04-16-2020 10:07 AM
We're having an issue with some old Polycom IP-331 Phones and ISE. ISE will not authenticate any Polycom Phones that show their MAC Address in the Data VLAN (21) AND Voice VLAN (22) on a switchport. When the MAC Address table for a port only shows the PC in the Data VLAN, and the phone in the Voice VLAN, then ISE has no problem authenticating both. Do not understand why sometimes the phone lingers in the Data VLAN after being moved to the Voice VLAN, and other times it does not.
Having this issue on a 3850 Switch Stack on Denali 16.3.7 and a 3850 Switch Stack on 3.6.10.

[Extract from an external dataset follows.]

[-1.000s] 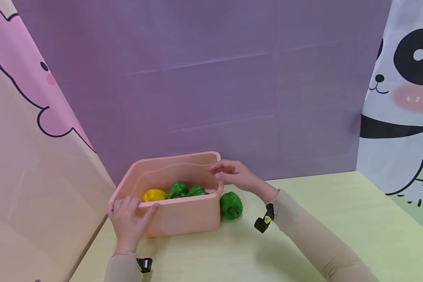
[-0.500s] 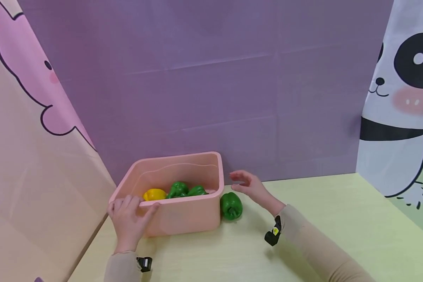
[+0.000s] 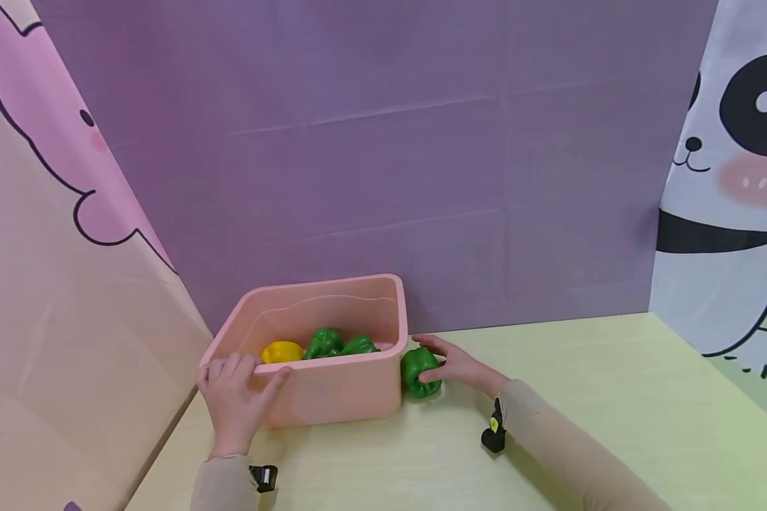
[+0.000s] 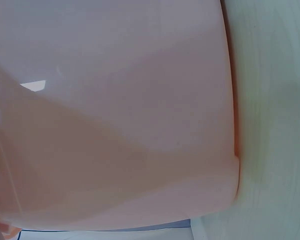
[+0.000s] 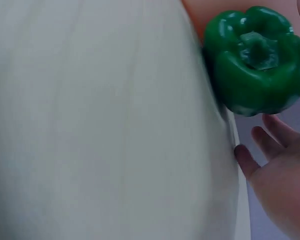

Here's an example with the same Polycom Phone on two different switch ports that are configured identically:
#show mac address-table int g2/0/3
Mac Address Table
-------------------------------------------
Vlan Mac Address Type Ports
---- ----------- -------- -----
21 0004.f2aa.1111 DYNAMIC Gi2/0/3 < - polycom phone
21 a4bb.6d10.5555 DYNAMIC Gi2/0/3 < - PC
22 0004.f2aa.1111 DYNAMIC Gi2/0/3 < - polycom phone
#show auth ses int g2/0/3
Interface MAC Address Method Domain Status Fg Session ID
--------------------------------------------------------------------------------------------
Gi2/0/3 a4bb.6d10.5555 dot1x DATA Auth 0A67FE04000004FE7E292422
Gi2/0/3 0004.f2aa.1111 N/A UNKNOWN Unauth 0A67FE04000004FF7E292D25
#show mac address-table int g2/0/4
Mac Address Table
-------------------------------------------
Vlan Mac Address Type Ports
---- ----------- -------- -----
21 a4bb.6d10.5555 DYNAMIC Gi2/0/4 < - PC
22 0004.f2aa.1111 DYNAMIC Gi2/0/4 < - polycom phone
#show auth sess int g2/0/4
Interface MAC Address Method Domain Status Fg Session ID
--------------------------------------------------------------------------------------------
Gi2/0/4 0004.f2aa.1111 mab VOICE Auth 0A67FE04000005157E498D21
Gi2/0/4 a4bb.6d10.5555 dot1x DATA Auth 0A67FE04000005147E494A26
interface GigabitEthernet2/0/3 & GigabitEthernet2/0/4
description TEST DATA/VOIP FOR ISE
switchport access vlan 21
switchport mode access
switchport voice vlan 22
ip flow monitor Scrut_mon_input input
ip flow monitor Scrut_mon_output output
ip access-group ACL-ISE-LOWIMPACT in
authentication event fail action next-method
authentication host-mode multi-auth
authentication order dot1x mab
authentication priority dot1x mab
authentication port-control auto
authentication periodic
authentication timer reauthenticate server
authentication timer inactivity server dynamic
authentication violation restrict
mab
dot1x pae authenticator
dot1x timeout tx-period 7
dot1x max-reauth-req 3
spanning-tree portfast
end
Scratching my head on this one. Any help would greatly be appreciated!
Solved! Go to Solution.
04-20-2020 07:37 AM
04-16-2020 08:53 PM
04-20-2020 07:37 AM
Discover and save your favorite ideas. Come back to expert answers, step-by-step guides, recent topics, and more.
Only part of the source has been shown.